What you have to do → Look through the entries below and return all lines including the word "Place".

Segment Start: Task material

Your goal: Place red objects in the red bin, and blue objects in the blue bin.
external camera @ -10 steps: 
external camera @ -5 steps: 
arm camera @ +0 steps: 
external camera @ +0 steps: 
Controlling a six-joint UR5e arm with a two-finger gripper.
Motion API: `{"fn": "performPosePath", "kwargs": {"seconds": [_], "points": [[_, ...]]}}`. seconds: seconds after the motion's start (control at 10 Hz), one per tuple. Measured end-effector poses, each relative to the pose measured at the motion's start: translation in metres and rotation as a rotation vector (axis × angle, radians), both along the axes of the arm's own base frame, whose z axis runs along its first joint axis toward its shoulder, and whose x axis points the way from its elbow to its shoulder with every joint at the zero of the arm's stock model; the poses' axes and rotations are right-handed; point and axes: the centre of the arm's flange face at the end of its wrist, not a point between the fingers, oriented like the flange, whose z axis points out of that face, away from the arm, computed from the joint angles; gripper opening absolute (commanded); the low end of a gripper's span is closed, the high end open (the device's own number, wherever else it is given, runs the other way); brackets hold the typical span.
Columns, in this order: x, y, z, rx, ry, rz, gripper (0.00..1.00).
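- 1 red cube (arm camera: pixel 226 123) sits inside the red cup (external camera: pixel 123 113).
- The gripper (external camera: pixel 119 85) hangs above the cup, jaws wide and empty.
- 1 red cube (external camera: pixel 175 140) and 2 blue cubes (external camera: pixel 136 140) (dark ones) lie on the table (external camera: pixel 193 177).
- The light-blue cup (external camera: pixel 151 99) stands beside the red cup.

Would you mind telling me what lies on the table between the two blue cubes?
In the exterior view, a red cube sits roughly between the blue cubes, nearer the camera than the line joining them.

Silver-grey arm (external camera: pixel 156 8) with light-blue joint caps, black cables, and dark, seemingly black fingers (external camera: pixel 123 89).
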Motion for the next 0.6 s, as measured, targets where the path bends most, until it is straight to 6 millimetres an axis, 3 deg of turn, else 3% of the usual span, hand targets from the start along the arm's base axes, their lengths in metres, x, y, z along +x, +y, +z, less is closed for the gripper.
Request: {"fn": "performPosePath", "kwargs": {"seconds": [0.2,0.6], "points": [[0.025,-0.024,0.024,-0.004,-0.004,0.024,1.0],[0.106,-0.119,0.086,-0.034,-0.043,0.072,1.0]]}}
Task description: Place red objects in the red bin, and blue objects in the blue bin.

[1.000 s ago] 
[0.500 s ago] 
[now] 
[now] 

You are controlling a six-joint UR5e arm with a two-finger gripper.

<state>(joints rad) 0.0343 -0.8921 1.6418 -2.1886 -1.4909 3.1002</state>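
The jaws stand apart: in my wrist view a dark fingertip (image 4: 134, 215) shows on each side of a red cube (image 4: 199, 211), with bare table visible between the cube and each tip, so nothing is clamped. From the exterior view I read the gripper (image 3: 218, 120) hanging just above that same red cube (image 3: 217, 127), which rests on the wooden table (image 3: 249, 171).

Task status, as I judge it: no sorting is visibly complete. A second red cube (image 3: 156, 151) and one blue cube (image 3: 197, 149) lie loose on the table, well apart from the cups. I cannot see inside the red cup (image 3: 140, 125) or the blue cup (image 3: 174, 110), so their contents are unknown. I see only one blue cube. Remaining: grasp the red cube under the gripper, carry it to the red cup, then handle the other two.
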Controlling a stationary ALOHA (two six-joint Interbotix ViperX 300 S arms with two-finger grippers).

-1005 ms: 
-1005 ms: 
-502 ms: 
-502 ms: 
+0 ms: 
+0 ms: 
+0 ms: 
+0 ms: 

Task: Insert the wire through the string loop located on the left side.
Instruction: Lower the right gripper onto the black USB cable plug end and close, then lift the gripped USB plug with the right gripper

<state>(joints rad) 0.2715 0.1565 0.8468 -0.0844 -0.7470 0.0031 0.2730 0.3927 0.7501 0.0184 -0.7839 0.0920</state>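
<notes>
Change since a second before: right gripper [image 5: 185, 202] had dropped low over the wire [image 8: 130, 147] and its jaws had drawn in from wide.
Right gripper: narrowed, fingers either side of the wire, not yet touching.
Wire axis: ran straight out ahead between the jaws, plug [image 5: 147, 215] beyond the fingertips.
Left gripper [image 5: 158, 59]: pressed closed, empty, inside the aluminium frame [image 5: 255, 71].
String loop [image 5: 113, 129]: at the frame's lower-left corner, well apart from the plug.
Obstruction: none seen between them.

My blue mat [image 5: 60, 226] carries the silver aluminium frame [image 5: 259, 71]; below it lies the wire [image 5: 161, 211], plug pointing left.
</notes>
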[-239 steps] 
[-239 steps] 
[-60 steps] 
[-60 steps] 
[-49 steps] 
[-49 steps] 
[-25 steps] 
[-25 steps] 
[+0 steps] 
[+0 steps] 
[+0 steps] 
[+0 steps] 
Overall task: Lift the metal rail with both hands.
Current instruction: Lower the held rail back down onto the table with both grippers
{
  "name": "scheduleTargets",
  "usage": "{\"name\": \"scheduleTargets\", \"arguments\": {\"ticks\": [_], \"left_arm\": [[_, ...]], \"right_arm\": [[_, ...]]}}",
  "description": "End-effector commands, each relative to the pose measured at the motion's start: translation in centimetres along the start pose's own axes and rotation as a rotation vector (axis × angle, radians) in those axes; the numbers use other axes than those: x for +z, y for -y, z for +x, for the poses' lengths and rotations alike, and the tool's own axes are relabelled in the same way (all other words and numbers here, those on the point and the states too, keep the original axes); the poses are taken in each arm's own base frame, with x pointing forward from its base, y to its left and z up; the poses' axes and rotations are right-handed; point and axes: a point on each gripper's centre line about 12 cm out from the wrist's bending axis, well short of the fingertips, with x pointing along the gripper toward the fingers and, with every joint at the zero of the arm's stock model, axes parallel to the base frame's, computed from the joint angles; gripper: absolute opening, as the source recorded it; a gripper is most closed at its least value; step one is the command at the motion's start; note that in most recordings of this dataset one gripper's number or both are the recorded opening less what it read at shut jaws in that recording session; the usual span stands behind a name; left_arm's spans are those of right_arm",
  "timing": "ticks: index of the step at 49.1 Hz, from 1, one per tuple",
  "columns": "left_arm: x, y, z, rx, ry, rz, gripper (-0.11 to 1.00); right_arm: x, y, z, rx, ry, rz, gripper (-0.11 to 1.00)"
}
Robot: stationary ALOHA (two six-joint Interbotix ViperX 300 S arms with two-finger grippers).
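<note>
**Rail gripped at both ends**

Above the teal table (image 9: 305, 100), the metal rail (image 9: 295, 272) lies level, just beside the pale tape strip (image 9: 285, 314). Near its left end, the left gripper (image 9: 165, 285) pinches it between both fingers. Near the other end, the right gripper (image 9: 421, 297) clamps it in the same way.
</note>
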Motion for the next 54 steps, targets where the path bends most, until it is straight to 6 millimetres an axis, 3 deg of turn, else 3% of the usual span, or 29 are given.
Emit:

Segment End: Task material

Output for this exercise →
Your goal: Place red objects in the red bin, and blue objects in the blue bin.
Task description: Place red objects in the red bin, and blue objects in the blue bin.

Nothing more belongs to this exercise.